(INFORMATION SHOWN begins)

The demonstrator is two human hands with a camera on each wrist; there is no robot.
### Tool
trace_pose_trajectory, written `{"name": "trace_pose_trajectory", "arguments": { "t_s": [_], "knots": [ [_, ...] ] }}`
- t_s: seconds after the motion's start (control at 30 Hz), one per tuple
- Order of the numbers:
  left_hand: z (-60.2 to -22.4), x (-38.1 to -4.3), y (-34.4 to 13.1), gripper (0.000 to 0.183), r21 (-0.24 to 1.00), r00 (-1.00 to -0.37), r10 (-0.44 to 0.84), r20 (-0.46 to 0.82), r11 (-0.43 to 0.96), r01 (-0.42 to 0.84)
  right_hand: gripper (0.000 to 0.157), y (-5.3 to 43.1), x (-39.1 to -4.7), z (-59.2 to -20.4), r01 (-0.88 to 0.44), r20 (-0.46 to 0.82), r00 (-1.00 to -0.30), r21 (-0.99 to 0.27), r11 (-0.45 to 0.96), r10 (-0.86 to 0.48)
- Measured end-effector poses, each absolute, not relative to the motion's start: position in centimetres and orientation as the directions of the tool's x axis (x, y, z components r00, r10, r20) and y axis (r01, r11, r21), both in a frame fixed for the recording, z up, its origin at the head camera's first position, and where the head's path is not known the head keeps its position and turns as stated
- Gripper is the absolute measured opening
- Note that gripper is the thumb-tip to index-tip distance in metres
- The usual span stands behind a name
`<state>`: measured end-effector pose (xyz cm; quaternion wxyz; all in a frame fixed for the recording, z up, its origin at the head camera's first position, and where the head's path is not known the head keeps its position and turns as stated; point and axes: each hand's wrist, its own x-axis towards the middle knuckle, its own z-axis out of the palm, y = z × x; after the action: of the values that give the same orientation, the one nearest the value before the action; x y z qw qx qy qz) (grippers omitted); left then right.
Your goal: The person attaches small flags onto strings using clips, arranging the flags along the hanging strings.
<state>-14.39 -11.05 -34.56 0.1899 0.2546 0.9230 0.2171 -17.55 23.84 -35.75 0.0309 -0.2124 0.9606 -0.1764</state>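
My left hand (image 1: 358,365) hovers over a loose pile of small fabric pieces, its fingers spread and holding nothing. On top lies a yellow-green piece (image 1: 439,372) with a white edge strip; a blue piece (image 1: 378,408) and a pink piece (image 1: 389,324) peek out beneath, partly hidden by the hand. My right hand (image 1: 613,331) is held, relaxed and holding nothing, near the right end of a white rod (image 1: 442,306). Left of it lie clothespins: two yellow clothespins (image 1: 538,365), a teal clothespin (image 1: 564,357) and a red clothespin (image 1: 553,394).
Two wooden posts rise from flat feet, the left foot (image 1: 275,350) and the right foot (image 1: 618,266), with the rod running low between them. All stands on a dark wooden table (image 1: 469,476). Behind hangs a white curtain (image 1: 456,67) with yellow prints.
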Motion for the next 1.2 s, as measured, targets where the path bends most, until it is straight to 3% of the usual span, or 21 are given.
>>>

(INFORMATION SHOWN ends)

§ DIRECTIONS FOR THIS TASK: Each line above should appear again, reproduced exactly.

§ YOUR RESPONSE:
The demonstrator is two human hands with a camera on each wrist; there is no robot.
### Tool
trace_pose_trajectory, written `{"name": "trace_pose_trajectory", "arguments": { "t_s": [_], "knots": [ [_, ...] ] }}`
- t_s: seconds after the motion's start (control at 30 Hz), one per tuple
- Order of the numbers:
  left_hand: z (-60.2 to -22.4), x (-38.1 to -4.3), y (-34.4 to 13.1), gripper (0.000 to 0.183), r21 (-0.24 to 1.00), r00 (-1.00 to -0.37), r10 (-0.44 to 0.84), r20 (-0.46 to 0.82), r11 (-0.43 to 0.96), r01 (-0.42 to 0.84)
  right_hand: gripper (0.000 to 0.157), y (-5.3 to 43.1), x (-39.1 to -4.7), z (-59.2 to -20.4), r01 (-0.88 to 0.44), r20 (-0.46 to 0.82), r00 (-1.00 to -0.30), r21 (-0.99 to 0.27), r11 (-0.45 to 0.96), r10 (-0.86 to 0.48)
- Measured end-effector poses, each absolute, not relative to the motion's start: position in centimetres and orientation as the directions of the tool's x axis (x, y, z components r00, r10, r20) and y axis (r01, r11, r21), both in a frame fixed for the recording, z up, its origin at the head camera's first position, and where the head's path is not known the head keeps its position and turns as stated
- Gripper is the absolute measured opening
- Note that gripper is the thumb-tip to index-tip distance in metres
- The usual span stands behind a name
`<state>`: measured end-effector pose (xyz cm; quaternion wxyz; all in a frame fixed for the recording, z up, its origin at the head camera's first position, and where the head's path is not known the head keeps its position and turns as stated; point and axes: each hand's wrist, its own x-axis towards the middle knuckle, its own z-axis out of the palm, y = z × x; after the action: of the values that give the same orientation, the one nearest the value before the action; x y z qw qx qy qz) (grippers omitted); left then right.
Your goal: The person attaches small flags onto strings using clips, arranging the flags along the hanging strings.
<state>-14.39 -11.05 -34.56 0.1899 0.2546 0.9230 0.2171 -17.55 23.84 -35.75 0.0309 -0.2124 0.9606 -0.1764</state>
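My left hand (image 1: 358,365) hovers over a loose pile of small fabric pieces, its fingers spread and holding nothing. On top lies a yellow-green piece (image 1: 439,372) with a white edge strip; a blue piece (image 1: 378,408) and a pink piece (image 1: 389,324) peek out beneath, partly hidden by the hand. My right hand (image 1: 613,331) is held, relaxed and holding nothing, near the right end of a white rod (image 1: 442,306). Left of it lie clothespins: two yellow clothespins (image 1: 538,365), a teal clothespin (image 1: 564,357) and a red clothespin (image 1: 553,394).
Two wooden posts rise from flat feet, the left foot (image 1: 275,350) and the right foot (image 1: 618,266), with the rod running low between them. All stands on a dark wooden table (image 1: 469,476). Behind hangs a white curtain (image 1: 456,67) with yellow prints.
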Motion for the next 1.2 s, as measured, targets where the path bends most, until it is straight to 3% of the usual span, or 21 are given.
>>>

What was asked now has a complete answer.